I spoke with several people who live and work in and around Loma Linda, which borders San Bernardino, to hear their first-hand accounts of the day of violence that made headlines around the world.

Wesley Harrington, a physician’s assistant at Loma Linda University Medical Center (LLUMC), arrived at work at 7am Wednesday morning. He described the morning as business as usual.

Harrington, a graduate of Loma Linda University who has worked at the hospital for two years, said that it is not uncommon to hear overhead intercom calls for available staff to come to the front of the emergency room. So when the first calls for help came over the speakers Wednesday, he sensed nothing amiss.

“They called a couple of times for any available nurses,” Harrington said.

Then calls came for any available staff. This was unusual. Harrington said that at least 5 to 6 times the normal amount of staff, including nurses and attending physicians from ICU, acute care, and surgery departments convened in the emergency room.
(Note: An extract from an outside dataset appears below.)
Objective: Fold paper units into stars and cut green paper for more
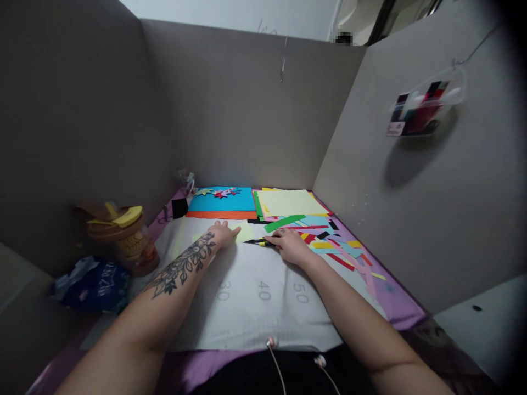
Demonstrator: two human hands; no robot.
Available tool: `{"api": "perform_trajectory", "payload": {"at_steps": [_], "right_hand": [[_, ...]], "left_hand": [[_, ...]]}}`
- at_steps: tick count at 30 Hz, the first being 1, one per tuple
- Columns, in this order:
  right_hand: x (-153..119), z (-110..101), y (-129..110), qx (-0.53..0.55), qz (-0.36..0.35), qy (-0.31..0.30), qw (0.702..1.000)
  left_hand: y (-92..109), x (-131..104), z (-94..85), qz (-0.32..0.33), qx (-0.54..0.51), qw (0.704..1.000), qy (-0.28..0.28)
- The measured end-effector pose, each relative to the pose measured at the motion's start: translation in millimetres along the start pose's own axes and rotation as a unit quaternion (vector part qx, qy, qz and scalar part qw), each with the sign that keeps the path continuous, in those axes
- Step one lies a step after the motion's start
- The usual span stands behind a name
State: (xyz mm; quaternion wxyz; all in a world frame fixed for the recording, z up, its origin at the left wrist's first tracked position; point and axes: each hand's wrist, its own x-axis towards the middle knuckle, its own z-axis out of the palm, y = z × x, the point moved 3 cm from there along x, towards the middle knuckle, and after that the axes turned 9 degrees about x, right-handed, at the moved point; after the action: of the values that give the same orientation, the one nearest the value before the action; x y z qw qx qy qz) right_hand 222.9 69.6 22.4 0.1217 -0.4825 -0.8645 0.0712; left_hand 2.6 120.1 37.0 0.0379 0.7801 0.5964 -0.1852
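My left hand [224, 233] lies with fingers spread on a pale yellow-green sheet [246, 231] on the white mat [247, 318]. Just to its right, my right hand [290, 246] has its fingers closed on the handles of black and yellow scissors [257, 241]. The blades point left, toward the pale sheet. Colored paper strips [337, 245] lie scattered to the right of my right hand. Beyond my hands are a blue sheet [222, 203] with small folded paper stars [221, 193] and a stack of paper with a pale yellow sheet [292, 203] on top.
A brown cup with a yellow lid [132, 238] and a blue packet [96, 285] stand at the left. Gray panels [247, 109] enclose the back and sides. A clear holder [450, 93] hangs on the right panel. White cords hang near the front edge.
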Motion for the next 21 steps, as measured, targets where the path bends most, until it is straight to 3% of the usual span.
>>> {"api": "perform_trajectory", "payload": {"at_steps": [5, 11, 17, 21], "right_hand": [[-4.3, 0.2, -0.6, -0.008, 0.005, -0.007, 1.0], [-3.8, 1.1, 7.5, -0.011, 0.018, 0.003, 1.0], [2.5, 2.6, 21.4, 0.009, -0.007, 0.013, 1.0], [5.8, 2.8, 28.3, 0.014, -0.03, 0.014, 0.999]], "left_hand": [[-4.4, -1.4, -0.7, 0.009, 0.034, 0.999, 0.007], [-31.9, -12.7, -1.0, 0.011, 0.065, 0.994, 0.085], [-38.3, -15.9, -3.4, 0.015, 0.076, 0.994, 0.079], [-31.5, -18.9, -8.5, 0.101, 0.082, 0.99, 0.048]]}}
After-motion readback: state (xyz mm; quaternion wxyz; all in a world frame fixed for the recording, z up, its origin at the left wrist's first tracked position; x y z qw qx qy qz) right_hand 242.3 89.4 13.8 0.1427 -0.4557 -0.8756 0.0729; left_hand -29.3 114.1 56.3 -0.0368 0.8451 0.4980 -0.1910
Harrington, who was among the workers on hand, said he had never seen anything of this magnitude.

Harrington said the emergency room command center located in nursing administration receives information from police scanners. “We were getting 5-10 minute updates about the situation,” he said. “Spotty information that was trickling in…mass shooting, rumors of lots of people coming in.” They expected a huge influx of patients.

Emergency room staff formed an assembly line with some physicians out in parking lot. San Bernardino County Police and Sheriff’s Department personnel screened all those coming into the ER. Inside the ER, Harrington said that staff formed a human tunnel to receive those who might be transported in. There were gurneys at the ready with at least one attending physician and several nurses at the ready for each. The blood bank director was on hand, and the operating room was called upon to clear out as far as possible to free up beds, bracing for the worst.
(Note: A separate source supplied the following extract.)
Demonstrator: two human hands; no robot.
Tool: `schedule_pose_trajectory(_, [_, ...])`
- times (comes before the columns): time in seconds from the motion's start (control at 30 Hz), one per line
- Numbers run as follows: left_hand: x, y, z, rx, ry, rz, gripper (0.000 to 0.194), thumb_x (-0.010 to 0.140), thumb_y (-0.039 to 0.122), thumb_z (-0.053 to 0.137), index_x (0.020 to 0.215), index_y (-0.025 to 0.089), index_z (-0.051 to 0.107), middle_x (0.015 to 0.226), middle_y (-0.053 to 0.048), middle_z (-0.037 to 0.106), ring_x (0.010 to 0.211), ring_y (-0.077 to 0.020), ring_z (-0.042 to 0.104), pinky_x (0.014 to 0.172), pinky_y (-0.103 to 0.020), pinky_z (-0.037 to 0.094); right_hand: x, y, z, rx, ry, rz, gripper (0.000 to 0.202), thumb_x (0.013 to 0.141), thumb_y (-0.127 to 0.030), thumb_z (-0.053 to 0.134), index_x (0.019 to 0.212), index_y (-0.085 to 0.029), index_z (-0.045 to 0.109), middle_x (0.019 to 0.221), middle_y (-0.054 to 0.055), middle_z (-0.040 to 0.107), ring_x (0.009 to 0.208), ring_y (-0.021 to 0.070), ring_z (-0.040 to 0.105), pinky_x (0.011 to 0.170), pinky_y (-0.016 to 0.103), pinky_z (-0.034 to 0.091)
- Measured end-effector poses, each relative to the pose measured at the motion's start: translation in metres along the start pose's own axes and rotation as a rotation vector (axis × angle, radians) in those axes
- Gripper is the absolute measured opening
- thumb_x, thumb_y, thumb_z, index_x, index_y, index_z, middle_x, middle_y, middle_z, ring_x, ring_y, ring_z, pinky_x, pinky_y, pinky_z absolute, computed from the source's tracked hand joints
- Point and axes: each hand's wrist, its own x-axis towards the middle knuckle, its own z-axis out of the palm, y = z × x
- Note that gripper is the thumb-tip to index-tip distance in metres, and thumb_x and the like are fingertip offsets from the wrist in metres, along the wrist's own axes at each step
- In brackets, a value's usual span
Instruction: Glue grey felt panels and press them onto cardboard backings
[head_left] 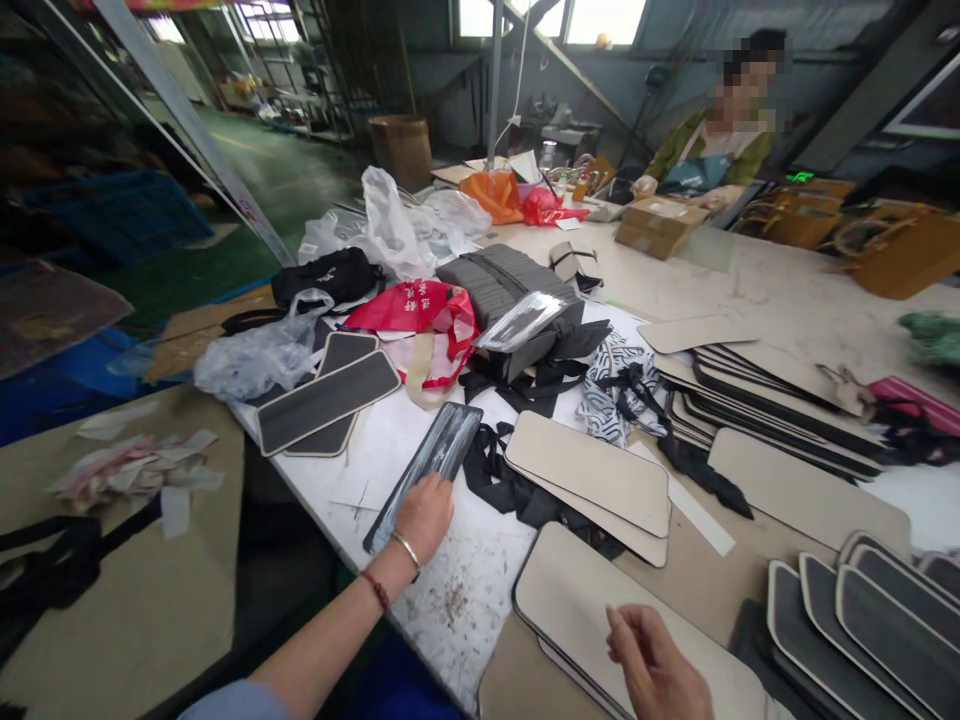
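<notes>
L hand (425, 518) clenched on streaked panel (435, 450) nr blk straps (511, 492); R hand (660, 662) half-open o/ beige stack (577, 590).

A bare patch of worktop (469, 580) lies between the smeared dark panel (450, 440) and the large beige panels (577, 590), with only crumbs on it. Beyond, black strips (499, 485) fill the gap beside the smaller beige panels (589, 465), and the grey bundle (499, 280) and red bag (409, 308) block the middle. Tilted dark-faced panels (832, 640) crowd the near right. Past the stacked panels (780, 405), an open stretch reaches the carton (656, 228).
</notes>
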Motion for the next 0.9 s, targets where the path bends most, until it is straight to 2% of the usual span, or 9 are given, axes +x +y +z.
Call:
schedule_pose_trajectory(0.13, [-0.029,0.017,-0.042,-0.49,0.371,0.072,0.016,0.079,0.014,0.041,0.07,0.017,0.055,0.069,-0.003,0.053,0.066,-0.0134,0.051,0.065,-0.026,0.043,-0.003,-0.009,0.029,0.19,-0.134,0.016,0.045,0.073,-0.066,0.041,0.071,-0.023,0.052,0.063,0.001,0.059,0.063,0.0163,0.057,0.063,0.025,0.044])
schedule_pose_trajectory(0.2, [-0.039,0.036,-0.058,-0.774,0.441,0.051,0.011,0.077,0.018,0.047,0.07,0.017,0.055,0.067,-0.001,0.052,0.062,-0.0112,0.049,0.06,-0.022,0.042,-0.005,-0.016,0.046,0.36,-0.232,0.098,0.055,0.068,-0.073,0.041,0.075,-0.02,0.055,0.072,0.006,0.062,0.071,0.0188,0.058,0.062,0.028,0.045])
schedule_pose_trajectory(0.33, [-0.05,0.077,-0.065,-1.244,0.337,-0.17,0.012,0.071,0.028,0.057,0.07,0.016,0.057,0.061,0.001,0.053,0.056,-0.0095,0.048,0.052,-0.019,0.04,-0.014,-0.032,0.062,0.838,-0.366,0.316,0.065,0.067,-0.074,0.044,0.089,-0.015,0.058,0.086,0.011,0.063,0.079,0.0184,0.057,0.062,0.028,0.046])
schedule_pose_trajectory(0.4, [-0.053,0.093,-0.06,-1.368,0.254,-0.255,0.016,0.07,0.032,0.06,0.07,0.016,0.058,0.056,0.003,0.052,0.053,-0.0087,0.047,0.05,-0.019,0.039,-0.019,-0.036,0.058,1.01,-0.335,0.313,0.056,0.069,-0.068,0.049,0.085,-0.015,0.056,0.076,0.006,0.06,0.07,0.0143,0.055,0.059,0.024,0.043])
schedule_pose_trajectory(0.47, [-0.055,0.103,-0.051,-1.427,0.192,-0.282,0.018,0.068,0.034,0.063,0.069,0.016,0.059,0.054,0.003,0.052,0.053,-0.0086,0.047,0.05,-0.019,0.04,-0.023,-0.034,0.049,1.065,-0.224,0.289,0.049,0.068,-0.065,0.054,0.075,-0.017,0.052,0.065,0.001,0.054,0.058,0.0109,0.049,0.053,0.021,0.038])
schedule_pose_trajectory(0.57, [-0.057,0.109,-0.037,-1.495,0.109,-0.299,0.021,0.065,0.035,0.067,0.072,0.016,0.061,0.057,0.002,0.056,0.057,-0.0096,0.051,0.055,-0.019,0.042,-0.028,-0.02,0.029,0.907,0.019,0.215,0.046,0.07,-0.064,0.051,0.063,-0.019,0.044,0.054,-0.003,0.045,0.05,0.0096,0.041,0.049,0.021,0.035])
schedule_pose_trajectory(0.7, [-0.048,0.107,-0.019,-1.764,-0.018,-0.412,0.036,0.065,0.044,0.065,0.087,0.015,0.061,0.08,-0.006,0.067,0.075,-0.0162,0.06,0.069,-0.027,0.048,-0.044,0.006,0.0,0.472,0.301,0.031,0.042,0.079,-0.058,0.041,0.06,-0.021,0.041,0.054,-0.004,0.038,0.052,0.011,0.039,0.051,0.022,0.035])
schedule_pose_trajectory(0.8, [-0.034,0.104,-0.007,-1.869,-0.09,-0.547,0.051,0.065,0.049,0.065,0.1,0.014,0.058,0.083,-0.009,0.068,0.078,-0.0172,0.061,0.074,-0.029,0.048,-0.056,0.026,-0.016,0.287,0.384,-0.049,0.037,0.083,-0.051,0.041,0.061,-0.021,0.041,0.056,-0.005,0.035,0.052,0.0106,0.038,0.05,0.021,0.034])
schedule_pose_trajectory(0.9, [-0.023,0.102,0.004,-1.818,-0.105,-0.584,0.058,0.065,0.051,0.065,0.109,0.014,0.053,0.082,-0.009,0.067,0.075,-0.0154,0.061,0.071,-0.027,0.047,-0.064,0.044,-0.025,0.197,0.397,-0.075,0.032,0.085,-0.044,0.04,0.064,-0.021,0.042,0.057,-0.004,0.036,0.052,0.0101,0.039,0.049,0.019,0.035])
As the only Level 1 trauma center in the region, Loma Linda received the most critical of the patientsfive in allfrom the shooting. Harrington said that the first patients to arrive were triaged in a matter of a few minutes, and were then transported to the appropriate locales within the hospital for treatment and care. Some lower acuity patients were taken to other area hospitals instead of Loma Linda.
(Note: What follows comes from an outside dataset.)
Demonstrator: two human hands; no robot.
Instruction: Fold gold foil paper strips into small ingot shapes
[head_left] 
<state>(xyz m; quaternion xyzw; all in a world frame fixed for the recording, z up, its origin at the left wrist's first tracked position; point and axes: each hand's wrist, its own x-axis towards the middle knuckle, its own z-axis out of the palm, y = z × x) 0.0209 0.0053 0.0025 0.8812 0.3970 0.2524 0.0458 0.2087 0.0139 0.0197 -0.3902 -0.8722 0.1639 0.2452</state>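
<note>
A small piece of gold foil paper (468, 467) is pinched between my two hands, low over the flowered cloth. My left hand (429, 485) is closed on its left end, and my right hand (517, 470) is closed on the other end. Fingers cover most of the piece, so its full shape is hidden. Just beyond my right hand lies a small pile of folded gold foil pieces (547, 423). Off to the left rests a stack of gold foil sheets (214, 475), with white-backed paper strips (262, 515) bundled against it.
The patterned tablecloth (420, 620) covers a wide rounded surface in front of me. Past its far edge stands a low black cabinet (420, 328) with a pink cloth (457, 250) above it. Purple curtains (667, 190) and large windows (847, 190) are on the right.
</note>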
After an initial burst of activity, there was a lull in the activity, during which some of the personnel dispersed from the emergency room.

At around 12:00pm, a Code Yellow bomb threat was announced, lasting until approximately 3:30pm. The director for nursing administration alerted personnel of the bomb threat, telling all to keep their eyes open for strange packages or anything suspicious. Otherwise they were to keep on doing their jobs.

Later, a Code Silver was also reported indicating a possible gunman in the building. It was less sensationalized, Harrington said, and lasted less time than the Code Yellow. Some personnel, understandably didn’t want to be there and wanted to go home, Harrington said.

At approximately 3:10pm, from where I was positioned with media outside the LLUMC ER, I saw several law enforcement officers who had been manning a security perimeter in front of the ER run to unmarked vehicles with weapons drawn and speed away northbound toward San Bernardino. We learned a few moments later that police were engaged in a firefight with suspects.

About 20 minutes after the police left the ER, an ambulance with lights and siren engaged came speeding to the ER from the direction of the shootout. While hospital spokespersons would not confirm that the patient was law enforcement, there were confirmed reports that an officer was shot in the gun battle with suspects. When the ambulance arrived, medical personnel surrounded the ambulance, holding up sheets to prevent the occupant from being identified by media.

While all of this had been going on, a search for suspects led authorities to a neighborhood in nearby Redlands.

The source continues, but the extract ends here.